**Task to complete**
Please repeat, from the entries that follow, the lines from the one containing "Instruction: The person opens" through the one containing "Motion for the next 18" exactly, adding nothing.

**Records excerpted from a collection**
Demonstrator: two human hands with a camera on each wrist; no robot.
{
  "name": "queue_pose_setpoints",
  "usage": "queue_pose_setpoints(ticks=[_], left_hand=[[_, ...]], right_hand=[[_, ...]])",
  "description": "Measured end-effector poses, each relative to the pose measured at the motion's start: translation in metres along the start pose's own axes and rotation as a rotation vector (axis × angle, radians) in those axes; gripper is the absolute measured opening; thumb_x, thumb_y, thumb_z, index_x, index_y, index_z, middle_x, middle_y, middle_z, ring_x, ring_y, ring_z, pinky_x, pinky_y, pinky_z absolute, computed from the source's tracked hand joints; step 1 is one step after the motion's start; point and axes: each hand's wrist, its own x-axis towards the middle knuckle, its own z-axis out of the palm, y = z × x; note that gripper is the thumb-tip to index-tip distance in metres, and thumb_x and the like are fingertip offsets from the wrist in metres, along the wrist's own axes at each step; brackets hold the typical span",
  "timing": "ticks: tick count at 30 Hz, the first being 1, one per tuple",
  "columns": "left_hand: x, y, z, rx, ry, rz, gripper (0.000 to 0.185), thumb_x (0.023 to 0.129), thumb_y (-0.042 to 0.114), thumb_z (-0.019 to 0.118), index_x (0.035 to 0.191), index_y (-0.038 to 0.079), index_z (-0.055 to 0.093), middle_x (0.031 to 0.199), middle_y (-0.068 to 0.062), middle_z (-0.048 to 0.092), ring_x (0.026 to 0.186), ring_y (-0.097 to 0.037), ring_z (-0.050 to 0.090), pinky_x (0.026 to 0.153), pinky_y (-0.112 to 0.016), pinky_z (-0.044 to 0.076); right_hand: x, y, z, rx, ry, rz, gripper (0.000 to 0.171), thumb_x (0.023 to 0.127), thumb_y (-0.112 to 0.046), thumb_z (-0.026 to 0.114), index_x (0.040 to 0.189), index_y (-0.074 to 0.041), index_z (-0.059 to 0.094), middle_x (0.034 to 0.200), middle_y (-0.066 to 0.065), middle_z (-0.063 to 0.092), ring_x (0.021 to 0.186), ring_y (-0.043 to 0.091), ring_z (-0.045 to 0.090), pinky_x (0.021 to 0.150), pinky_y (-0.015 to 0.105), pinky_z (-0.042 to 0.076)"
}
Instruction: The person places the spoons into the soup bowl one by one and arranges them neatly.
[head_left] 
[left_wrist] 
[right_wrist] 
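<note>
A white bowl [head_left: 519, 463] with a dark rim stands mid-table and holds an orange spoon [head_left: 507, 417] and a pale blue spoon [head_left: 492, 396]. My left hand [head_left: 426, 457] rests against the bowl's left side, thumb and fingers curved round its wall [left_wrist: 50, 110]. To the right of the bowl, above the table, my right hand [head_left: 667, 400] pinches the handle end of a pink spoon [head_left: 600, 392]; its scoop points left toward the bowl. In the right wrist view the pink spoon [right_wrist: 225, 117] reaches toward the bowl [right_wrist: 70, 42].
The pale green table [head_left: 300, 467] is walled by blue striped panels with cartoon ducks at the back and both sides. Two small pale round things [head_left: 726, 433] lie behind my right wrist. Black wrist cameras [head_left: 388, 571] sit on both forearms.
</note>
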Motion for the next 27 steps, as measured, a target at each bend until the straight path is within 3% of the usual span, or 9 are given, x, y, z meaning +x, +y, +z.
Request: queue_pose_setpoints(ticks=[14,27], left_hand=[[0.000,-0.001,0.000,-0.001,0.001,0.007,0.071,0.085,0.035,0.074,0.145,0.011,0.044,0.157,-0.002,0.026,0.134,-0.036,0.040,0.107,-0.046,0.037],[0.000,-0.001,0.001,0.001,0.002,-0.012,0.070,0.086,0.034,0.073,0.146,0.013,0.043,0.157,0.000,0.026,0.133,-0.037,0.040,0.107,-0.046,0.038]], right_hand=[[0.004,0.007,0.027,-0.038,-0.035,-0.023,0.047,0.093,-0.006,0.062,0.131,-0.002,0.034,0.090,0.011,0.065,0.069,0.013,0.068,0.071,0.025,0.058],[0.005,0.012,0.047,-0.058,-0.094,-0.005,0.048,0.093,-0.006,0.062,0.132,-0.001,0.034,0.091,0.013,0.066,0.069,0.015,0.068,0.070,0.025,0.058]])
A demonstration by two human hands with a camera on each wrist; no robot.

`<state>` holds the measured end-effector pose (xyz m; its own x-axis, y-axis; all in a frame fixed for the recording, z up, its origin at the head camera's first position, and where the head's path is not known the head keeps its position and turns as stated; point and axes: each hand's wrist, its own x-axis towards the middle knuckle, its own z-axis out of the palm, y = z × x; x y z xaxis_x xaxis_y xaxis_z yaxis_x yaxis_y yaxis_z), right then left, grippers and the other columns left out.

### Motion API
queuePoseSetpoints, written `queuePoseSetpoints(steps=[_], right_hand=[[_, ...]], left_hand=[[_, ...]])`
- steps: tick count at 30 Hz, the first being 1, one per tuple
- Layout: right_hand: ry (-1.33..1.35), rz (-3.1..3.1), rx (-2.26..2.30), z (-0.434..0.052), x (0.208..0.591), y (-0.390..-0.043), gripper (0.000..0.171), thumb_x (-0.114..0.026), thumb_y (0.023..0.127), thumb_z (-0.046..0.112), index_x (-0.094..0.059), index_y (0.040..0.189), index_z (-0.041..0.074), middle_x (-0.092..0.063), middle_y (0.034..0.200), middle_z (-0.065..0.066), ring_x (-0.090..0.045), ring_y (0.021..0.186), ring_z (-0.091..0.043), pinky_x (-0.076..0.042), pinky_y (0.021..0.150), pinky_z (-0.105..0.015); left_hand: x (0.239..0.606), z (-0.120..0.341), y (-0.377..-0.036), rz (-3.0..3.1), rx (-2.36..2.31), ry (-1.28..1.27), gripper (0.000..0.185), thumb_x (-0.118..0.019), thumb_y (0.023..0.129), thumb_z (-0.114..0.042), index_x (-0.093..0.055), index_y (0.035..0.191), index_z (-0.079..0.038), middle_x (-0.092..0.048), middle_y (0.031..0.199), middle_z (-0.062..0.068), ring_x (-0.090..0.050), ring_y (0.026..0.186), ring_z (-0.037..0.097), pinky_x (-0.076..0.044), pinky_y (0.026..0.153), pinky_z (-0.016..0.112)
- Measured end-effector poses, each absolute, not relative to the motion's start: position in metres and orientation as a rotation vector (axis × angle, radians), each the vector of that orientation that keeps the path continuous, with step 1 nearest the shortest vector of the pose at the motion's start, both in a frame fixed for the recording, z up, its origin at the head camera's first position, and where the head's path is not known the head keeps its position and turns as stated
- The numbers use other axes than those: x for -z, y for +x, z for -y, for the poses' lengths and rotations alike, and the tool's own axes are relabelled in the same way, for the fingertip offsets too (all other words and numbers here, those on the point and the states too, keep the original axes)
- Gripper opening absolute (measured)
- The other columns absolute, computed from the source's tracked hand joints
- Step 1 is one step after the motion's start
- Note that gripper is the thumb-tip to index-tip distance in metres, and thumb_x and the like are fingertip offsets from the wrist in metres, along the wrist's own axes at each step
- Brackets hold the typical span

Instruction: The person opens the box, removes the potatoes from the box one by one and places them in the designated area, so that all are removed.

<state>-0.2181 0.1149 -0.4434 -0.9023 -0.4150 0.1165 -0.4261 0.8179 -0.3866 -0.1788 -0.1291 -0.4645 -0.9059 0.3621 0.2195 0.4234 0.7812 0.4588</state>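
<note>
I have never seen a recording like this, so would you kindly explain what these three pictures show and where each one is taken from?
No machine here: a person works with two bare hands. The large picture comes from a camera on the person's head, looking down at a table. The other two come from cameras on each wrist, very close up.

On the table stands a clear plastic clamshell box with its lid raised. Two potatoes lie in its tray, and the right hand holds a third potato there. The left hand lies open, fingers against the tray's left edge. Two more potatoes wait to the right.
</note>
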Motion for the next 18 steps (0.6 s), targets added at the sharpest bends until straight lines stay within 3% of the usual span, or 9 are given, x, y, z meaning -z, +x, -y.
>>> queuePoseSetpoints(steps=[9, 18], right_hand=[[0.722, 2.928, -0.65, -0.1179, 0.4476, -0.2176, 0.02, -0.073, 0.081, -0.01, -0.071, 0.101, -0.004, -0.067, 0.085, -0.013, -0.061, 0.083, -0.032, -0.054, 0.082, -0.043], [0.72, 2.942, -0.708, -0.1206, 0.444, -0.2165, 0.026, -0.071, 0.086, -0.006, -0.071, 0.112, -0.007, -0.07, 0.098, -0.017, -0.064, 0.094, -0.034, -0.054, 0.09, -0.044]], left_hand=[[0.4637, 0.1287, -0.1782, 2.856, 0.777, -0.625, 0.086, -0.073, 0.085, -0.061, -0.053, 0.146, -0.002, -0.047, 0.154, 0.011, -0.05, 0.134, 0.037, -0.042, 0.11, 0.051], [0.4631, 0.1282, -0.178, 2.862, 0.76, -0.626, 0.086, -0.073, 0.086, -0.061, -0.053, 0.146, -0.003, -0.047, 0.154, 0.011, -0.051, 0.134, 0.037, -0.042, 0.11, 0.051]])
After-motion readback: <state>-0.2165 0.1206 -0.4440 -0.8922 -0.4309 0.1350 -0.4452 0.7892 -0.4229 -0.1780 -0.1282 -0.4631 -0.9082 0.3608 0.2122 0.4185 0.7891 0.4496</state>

**Answer section**
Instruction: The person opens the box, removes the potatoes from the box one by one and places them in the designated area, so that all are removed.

<state>-0.2181 0.1149 -0.4434 -0.9023 -0.4150 0.1165 -0.4261 0.8179 -0.3866 -0.1788 -0.1291 -0.4645 -0.9059 0.3621 0.2195 0.4234 0.7812 0.4588</state>
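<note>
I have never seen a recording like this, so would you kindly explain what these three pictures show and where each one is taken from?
No machine here: a person works with two bare hands. The large picture comes from a camera on the person's head, looking down at a table. The other two come from cameras on each wrist, very close up.

On the table stands a clear plastic clamshell box with its lid raised. Two potatoes lie in its tray, and the right hand holds a third potato there. The left hand lies open, fingers against the tray's left edge. Two more potatoes wait to the right.
</note>
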Motion for the next 18 steps (0.6 s), targets added at the sharpest bends until straight lines stay within 3% of the usual span, or 9 are given, x, y, z meaning -z, +x, -y.

This finishes the answer to the exercise.